Collected material below:
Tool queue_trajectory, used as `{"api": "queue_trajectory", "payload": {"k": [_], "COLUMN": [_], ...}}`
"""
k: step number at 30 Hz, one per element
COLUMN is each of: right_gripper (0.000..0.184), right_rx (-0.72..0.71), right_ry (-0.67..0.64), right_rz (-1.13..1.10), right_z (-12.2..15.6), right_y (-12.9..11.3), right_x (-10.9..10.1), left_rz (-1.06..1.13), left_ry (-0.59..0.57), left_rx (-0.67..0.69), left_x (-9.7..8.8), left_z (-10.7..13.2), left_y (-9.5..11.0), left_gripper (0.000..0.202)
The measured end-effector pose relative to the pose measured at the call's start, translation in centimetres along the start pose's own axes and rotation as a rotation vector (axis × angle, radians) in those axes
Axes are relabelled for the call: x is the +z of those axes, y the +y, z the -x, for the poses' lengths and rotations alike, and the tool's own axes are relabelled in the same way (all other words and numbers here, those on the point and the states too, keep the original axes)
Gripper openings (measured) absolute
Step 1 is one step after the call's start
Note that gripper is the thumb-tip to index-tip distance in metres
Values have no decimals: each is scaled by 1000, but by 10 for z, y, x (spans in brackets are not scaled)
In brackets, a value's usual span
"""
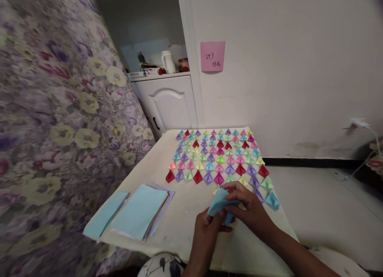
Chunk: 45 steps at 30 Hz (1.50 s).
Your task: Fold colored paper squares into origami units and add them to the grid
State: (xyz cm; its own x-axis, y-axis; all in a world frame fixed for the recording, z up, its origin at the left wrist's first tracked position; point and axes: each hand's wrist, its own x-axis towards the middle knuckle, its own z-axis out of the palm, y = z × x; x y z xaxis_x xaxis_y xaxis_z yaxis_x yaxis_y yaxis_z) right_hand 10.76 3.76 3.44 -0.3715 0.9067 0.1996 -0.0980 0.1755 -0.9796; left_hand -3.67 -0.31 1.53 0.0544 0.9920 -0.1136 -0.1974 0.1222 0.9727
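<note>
A light blue sheet of folding paper (219,201), partly folded, is between my two hands above the near part of the table. My left hand (213,221) pinches it from below, with fingers closed on its lower edge. From the right, my right hand (243,203) grips the paper's other side between thumb and fingers. Some of the folds are hidden behind the fingers. Just beyond the hands, rows of small folded paper pieces (219,177) in many colours cover the far part of the table. A blue folded piece (272,200) lies nearest my right hand.
A stack of coloured paper (139,211) and a narrower blue pile (107,213) lie on the cream tabletop (176,229) at left. A floral curtain (74,129) hangs beside the table. Behind stand a white cabinet (170,101) and a wall with a pink note (212,56).
</note>
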Motion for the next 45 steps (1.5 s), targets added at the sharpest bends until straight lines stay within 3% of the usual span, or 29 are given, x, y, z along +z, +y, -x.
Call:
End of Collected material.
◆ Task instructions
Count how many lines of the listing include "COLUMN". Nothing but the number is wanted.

◆ Reply to the task
2